Additional immunohistochemical stains used for characterization of neural tumors of domestic animals and human beings, such as EGFR and PDGFRα, ¹⁰ and Olig2 (used for distinguishing an oligodendroglioma from extraventricular neurocytomas ²³ ), or tissue microarray profiling ¹³ may be useful for further characterization of oligodendrogliomas in white-tailed deer. Ultrastructure was not performed in the deer cases in the present study, but there are no pathognomonic ultrastructural features that are used for definitive diagnosis of oligodendroglioma. However, some ultrastructural characteristics reported in oligodendrogliomas include concentric arrays of membranes within the cytoplasm, round to oval nuclei that are not indented, and many ribosomes, microtubules, and glycogen granules within the cytoplasm. ⁷ Analyses of chromosomal mutations may also be a helpful means of characterizing and identifying oligodendrogliomas, as oligodendrogliomas in human beings have been associated with mutations in chromosomes 1 and 19. ¹ However, a larger sample size of white-tailed deer neural tumors would be needed for further immunohistochemical characterization of oligodendrogliomas in this species.

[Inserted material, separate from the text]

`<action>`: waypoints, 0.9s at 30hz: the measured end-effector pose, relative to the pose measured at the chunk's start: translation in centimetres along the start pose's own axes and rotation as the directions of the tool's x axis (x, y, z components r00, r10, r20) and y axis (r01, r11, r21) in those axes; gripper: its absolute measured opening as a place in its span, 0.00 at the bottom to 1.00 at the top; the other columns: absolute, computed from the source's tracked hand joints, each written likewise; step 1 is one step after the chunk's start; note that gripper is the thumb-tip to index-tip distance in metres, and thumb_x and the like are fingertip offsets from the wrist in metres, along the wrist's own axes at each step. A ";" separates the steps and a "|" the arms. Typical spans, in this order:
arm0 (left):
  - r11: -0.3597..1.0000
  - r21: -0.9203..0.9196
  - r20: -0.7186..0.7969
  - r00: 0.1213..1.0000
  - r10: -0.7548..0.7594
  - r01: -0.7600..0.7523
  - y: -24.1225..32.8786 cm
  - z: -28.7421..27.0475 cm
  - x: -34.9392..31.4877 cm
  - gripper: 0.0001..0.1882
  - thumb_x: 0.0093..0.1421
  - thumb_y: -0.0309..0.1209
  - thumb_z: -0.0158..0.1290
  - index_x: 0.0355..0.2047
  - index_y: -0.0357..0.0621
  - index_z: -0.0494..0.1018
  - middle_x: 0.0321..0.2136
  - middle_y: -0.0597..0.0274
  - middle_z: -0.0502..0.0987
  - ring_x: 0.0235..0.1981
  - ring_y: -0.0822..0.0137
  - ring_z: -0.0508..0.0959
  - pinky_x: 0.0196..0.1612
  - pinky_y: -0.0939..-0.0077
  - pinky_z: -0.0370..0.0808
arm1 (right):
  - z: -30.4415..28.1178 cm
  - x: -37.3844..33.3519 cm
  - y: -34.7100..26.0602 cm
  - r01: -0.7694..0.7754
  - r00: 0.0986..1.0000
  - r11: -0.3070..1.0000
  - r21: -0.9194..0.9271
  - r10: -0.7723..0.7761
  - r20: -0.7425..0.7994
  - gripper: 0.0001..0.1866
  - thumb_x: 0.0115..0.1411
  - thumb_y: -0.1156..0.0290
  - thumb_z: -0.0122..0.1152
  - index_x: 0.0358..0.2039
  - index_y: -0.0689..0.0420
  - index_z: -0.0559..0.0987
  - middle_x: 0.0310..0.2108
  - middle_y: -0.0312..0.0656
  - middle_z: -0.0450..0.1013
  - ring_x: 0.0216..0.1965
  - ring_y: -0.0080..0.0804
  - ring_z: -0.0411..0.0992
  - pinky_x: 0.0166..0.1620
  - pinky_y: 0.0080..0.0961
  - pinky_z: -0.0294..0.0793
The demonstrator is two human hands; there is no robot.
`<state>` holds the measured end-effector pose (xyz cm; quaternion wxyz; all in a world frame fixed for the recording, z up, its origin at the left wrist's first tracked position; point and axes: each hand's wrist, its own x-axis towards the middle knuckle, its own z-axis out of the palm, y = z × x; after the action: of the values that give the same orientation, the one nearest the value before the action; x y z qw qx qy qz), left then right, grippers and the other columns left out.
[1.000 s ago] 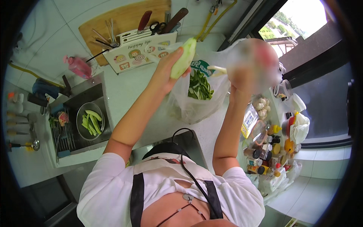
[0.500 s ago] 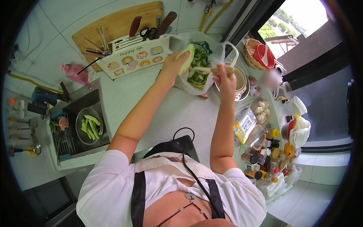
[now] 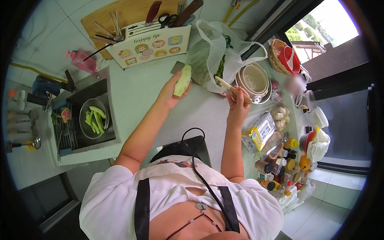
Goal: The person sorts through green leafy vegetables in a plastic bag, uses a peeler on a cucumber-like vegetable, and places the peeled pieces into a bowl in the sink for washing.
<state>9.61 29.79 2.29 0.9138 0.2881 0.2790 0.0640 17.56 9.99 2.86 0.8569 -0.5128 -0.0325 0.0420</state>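
Note:
My left hand [image 3: 171,93] is closed round a peeled, pale green vegetable [image 3: 183,82], oblong with some darker green patches, held above the counter. My right hand [image 3: 238,100] grips a slim peeler [image 3: 225,84] by its light brown handle, its cream end pointing up and left. The two hands are apart, and the peeler does not touch the vegetable. Just beyond them stands a translucent plastic bag [image 3: 206,58] with leafy greens or peelings inside, its handles sticking up.
Left, a metal bowl [image 3: 93,135] of long green peeled vegetables sits in the sink [image 3: 114,124]. Behind is a knife holder [image 3: 116,54] with knives and scissors. On the right are nested strainers [image 3: 256,74], garlic [image 3: 281,118], a wipes pack [image 3: 260,130] and several jars.
Both hands have drawn back from over the plastic bag toward me. The left hand now holds the vegetable left of the bag, and the right hand's peeler has swung to a steeper slant.

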 end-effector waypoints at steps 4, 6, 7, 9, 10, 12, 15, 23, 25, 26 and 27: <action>0.987 -0.139 0.121 0.990 -0.070 0.086 -0.2 -1.1 0.1 0.21 0.56 0.46 0.44 0.40 0.42 0.66 0.29 0.59 0.72 0.24 0.68 0.73 0.20 0.81 0.70 | 0.3 0.1 -1.1 0.064 0.995 0.998 0.011 -0.065 0.074 0.12 0.58 0.69 0.48 0.40 0.61 0.70 0.39 0.43 0.70 0.33 0.22 0.70 0.36 0.18 0.74; 0.977 -0.178 0.183 0.980 -0.082 0.115 -0.3 -1.6 0.0 0.21 0.57 0.47 0.43 0.40 0.42 0.66 0.29 0.59 0.72 0.24 0.67 0.73 0.20 0.80 0.70 | 0.2 0.4 -1.1 0.088 0.993 0.989 -0.116 -0.078 0.083 0.12 0.58 0.70 0.48 0.41 0.60 0.70 0.38 0.43 0.70 0.33 0.23 0.70 0.36 0.19 0.74; 0.975 -0.187 0.190 0.978 -0.087 0.124 -0.4 -1.8 -0.1 0.21 0.57 0.47 0.42 0.40 0.43 0.67 0.29 0.59 0.72 0.25 0.67 0.73 0.20 0.80 0.70 | 0.2 0.6 -1.0 0.107 0.992 0.972 -0.208 -0.088 0.095 0.12 0.58 0.71 0.48 0.41 0.60 0.70 0.38 0.42 0.70 0.33 0.23 0.70 0.37 0.19 0.74; 0.973 -0.197 0.174 0.981 -0.089 0.123 -0.6 -2.5 -0.5 0.21 0.58 0.47 0.42 0.40 0.43 0.67 0.29 0.59 0.72 0.25 0.66 0.74 0.20 0.79 0.69 | 0.5 0.3 -1.2 0.098 0.993 0.971 -0.219 -0.080 0.088 0.12 0.57 0.73 0.48 0.41 0.62 0.69 0.36 0.43 0.70 0.32 0.24 0.70 0.36 0.19 0.74; 0.974 -0.197 0.150 0.985 -0.085 0.114 -0.7 -3.0 -0.6 0.21 0.58 0.47 0.41 0.40 0.43 0.67 0.29 0.59 0.72 0.25 0.66 0.74 0.20 0.79 0.69 | 1.0 -0.1 -1.4 0.081 0.992 0.980 -0.184 -0.062 0.106 0.12 0.57 0.73 0.49 0.41 0.63 0.69 0.36 0.43 0.70 0.32 0.24 0.70 0.35 0.19 0.74; 0.979 -0.190 0.091 0.995 -0.050 0.067 -1.1 -4.1 -1.1 0.20 0.58 0.47 0.41 0.39 0.43 0.67 0.29 0.59 0.72 0.25 0.65 0.74 0.21 0.78 0.69 | 2.0 -0.7 -1.5 0.041 0.989 0.993 -0.110 -0.025 0.144 0.12 0.56 0.73 0.50 0.41 0.64 0.69 0.36 0.43 0.69 0.31 0.25 0.71 0.35 0.21 0.75; 0.987 -0.131 0.008 0.996 0.090 -0.088 -1.5 -5.6 -2.6 0.19 0.58 0.46 0.42 0.39 0.43 0.66 0.29 0.58 0.72 0.25 0.65 0.73 0.22 0.77 0.68 | 2.7 -1.2 -0.3 -0.108 0.974 0.994 0.013 0.103 0.202 0.13 0.57 0.74 0.49 0.43 0.63 0.66 0.37 0.45 0.69 0.30 0.26 0.71 0.34 0.21 0.75; 0.920 0.016 -0.018 0.920 0.392 -0.392 -0.4 -10.6 -9.9 0.21 0.59 0.47 0.37 0.38 0.41 0.66 0.26 0.58 0.71 0.22 0.68 0.71 0.19 0.79 0.64 | 7.1 -3.0 5.3 -0.480 0.845 0.855 0.195 0.391 0.364 0.12 0.57 0.69 0.50 0.39 0.61 0.66 0.35 0.45 0.70 0.27 0.23 0.71 0.28 0.17 0.74; 0.920 -0.036 -0.121 0.916 0.383 -0.390 -0.6 -13.0 -11.4 0.21 0.59 0.47 0.37 0.37 0.41 0.66 0.26 0.59 0.71 0.22 0.68 0.71 0.19 0.79 0.64 | 8.4 -3.8 7.4 -0.575 0.787 0.796 0.192 0.473 0.396 0.12 0.57 0.66 0.51 0.38 0.60 0.67 0.32 0.42 0.70 0.25 0.22 0.70 0.27 0.15 0.74; 0.919 -0.064 -0.167 0.912 0.374 -0.389 -0.8 -14.2 -12.0 0.21 0.59 0.47 0.37 0.37 0.41 0.66 0.26 0.59 0.71 0.22 0.68 0.71 0.19 0.79 0.64 | 9.2 -4.2 8.1 -0.607 0.764 0.776 0.171 0.509 0.397 0.12 0.57 0.65 0.51 0.37 0.60 0.67 0.31 0.41 0.70 0.25 0.21 0.70 0.27 0.14 0.74; 0.915 -0.098 -0.223 0.905 0.362 -0.390 -0.9 -15.2 -12.8 0.21 0.59 0.48 0.37 0.37 0.42 0.66 0.26 0.60 0.71 0.23 0.69 0.71 0.19 0.80 0.64 | 10.1 -5.0 8.8 -0.639 0.738 0.754 0.151 0.546 0.397 0.12 0.57 0.65 0.52 0.36 0.59 0.67 0.30 0.40 0.70 0.24 0.21 0.69 0.27 0.14 0.73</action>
<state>-9.45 32.95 -2.47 0.8695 0.2637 0.3031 0.2875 11.24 22.42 -0.22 0.8425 -0.3562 -0.0016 0.4041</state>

When wild deer are observed with central nervous system signs, it is recommended that clinicians perform a full postmortem evaluation of the brain and spinal cord when possible, in addition to standard testing for chronic wasting disease, rabies, and other infectious etiologies. Increased surveillance and evaluation of central nervous system disease in white-tailed deer, in addition to chronic wasting disease evaluation, will allow for a better understanding of the incidence of brain tumors such as oligodendrogliomas in deer and their association with morbidity and mortality.